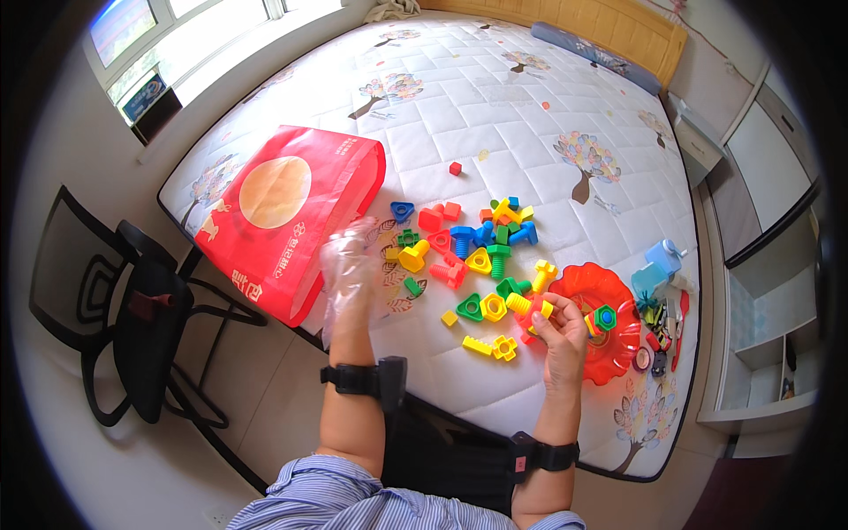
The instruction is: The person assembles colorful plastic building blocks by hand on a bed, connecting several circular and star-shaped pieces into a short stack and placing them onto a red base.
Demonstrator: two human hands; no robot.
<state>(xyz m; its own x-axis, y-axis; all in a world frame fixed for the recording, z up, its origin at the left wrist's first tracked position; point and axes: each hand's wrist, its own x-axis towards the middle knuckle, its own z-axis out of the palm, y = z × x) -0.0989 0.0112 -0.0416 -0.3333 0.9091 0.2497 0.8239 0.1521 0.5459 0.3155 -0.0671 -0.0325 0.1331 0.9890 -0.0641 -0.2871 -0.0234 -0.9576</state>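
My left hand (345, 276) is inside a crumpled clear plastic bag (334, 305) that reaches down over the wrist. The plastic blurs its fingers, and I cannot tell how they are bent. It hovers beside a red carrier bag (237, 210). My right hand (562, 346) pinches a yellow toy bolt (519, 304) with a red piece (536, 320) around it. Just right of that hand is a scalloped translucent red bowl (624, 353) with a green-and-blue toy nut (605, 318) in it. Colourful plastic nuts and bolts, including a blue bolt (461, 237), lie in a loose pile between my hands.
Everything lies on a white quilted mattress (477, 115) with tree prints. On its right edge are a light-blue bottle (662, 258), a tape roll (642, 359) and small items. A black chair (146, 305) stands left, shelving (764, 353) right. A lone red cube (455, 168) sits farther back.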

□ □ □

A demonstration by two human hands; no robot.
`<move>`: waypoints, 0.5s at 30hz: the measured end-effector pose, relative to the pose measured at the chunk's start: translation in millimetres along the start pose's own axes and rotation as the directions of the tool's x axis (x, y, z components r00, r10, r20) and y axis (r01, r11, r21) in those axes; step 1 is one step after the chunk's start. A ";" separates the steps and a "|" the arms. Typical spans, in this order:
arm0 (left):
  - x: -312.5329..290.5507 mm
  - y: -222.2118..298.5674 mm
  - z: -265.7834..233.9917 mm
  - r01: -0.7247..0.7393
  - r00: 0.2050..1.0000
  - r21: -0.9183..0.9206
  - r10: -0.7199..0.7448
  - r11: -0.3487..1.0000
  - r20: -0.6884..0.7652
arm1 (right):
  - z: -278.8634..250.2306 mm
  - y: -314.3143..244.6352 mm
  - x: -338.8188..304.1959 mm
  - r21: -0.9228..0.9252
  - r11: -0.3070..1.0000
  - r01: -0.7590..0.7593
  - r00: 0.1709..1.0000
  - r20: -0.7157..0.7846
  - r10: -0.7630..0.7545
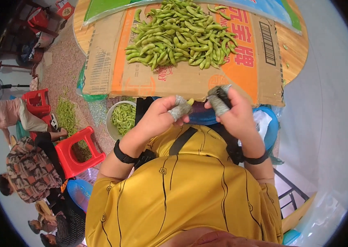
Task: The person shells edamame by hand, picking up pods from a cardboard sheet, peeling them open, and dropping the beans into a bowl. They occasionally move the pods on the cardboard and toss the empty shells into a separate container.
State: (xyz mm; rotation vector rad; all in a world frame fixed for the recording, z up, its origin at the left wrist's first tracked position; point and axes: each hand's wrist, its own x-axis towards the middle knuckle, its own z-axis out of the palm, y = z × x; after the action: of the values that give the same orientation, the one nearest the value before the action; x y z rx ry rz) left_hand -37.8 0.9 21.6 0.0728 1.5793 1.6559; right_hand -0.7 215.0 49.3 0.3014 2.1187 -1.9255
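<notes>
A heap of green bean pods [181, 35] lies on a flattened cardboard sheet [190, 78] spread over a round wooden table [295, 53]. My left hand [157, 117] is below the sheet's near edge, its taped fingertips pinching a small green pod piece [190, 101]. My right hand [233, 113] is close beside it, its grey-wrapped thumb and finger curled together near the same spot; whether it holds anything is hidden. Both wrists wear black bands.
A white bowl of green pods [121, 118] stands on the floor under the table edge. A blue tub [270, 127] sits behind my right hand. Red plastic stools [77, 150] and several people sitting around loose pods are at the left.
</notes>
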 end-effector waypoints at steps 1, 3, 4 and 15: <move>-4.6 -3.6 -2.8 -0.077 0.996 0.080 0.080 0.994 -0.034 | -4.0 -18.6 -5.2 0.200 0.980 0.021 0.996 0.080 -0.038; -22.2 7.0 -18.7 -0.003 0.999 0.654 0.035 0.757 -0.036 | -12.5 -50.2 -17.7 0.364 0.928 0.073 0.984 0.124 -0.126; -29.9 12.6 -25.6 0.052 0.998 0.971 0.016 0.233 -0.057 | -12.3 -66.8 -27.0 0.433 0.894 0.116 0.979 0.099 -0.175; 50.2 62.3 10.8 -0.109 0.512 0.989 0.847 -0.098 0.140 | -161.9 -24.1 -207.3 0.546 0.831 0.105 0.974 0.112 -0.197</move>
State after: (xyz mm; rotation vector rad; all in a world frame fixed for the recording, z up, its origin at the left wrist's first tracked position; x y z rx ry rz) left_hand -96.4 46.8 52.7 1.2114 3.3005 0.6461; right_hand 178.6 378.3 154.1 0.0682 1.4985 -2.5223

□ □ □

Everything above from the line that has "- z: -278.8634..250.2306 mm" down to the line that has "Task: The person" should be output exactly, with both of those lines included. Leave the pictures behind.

→ Response area:
  - z: -278.8634..250.2306 mm
  - y: -314.3143..244.6352 mm
  - x: -338.8188..304.1959 mm
  - r21: -0.9228..0.9252
  - r11: -0.3070..1.0000
  - r01: -0.7590..0.7593
  - r00: 0.1709..1.0000
  - r20: -0.7157..0.7846
  - r10: -0.7630..0.7545
Task: The person shells edamame by hand, picking up pods from a cardboard sheet, peeling them open, and dropping the beans into a bowl. They occasionally move the pods on the cardboard and toss the empty shells into a separate container.

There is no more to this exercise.